Les pays participants ont reconnu ensemble l’urgence de créer cette nouvelle institution multilatérale, qui permettrait de mutualiser les ressources afin de soutenir une croissance industrielle plus importante que celle pouvant être atteinte individuellement. Cela permettra aux États membres de répondre plus rapidement et plus efficacement aux défis actuels en matière de défense, avec davantage de résilience.

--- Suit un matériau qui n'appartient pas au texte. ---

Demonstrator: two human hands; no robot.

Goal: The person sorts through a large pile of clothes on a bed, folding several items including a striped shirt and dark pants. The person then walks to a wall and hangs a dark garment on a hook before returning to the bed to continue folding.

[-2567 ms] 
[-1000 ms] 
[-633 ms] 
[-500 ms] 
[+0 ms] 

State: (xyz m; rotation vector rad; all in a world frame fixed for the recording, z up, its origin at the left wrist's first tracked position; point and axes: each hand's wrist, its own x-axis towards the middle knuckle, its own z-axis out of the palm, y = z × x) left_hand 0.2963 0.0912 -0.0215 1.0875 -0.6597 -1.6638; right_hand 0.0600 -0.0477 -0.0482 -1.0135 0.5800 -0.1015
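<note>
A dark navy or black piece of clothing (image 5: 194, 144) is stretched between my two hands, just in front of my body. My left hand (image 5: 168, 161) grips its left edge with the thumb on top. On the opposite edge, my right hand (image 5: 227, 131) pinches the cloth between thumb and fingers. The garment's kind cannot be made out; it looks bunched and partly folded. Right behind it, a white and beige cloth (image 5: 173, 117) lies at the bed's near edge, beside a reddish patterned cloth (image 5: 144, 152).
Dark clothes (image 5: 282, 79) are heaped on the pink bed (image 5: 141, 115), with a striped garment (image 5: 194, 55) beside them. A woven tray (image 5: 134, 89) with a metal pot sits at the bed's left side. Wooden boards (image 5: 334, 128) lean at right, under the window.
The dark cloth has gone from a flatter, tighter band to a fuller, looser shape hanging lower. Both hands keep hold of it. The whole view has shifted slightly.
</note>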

Dans ce cadre, le Canada est appelé à jouer un rôle central : les pays participants ont approuvé à l’unanimité le fait que le Canada — qui a accueilli les négociations — sera le pays hôte du futur siège de la DSRB. Le ministre canadien des Finances François-Philippe Champagne, ainsi que le ministre de la Défense nationale David McGuinty et la ministre des Affaires étrangères Anita Anand, ont salué cette décision.
« Le Canada mène la création d’une nouvelle “banque de la défense” avec ses alliés afin de financer plus rapidement l’industrie militaire, la sécurité et les chaînes d’approvisionnement stratégiques, renforçant ainsi la capacité de réponse collective », ont déclaré les trois ministres – pour lire leurs déclarations dans le communiqué de presse officiel, cliquez ici.
Selon Reuters/Internazionale (ici), la DSRB — proposée par d’anciens conseillers en sécurité de l’OTAN, de hauts responsables militaires et des banquiers — devrait permettre de lever 135 milliards de dollars pour financer des projets de défense, en particulier dans les pays qui pourraient avoir des difficultés à accéder à des financements à moindre coût.
La principale négociatrice du Canada pour la création de la DSRB est Isabelle Hudon, présidente-directrice générale de la Banque de développement du Canada (BDC).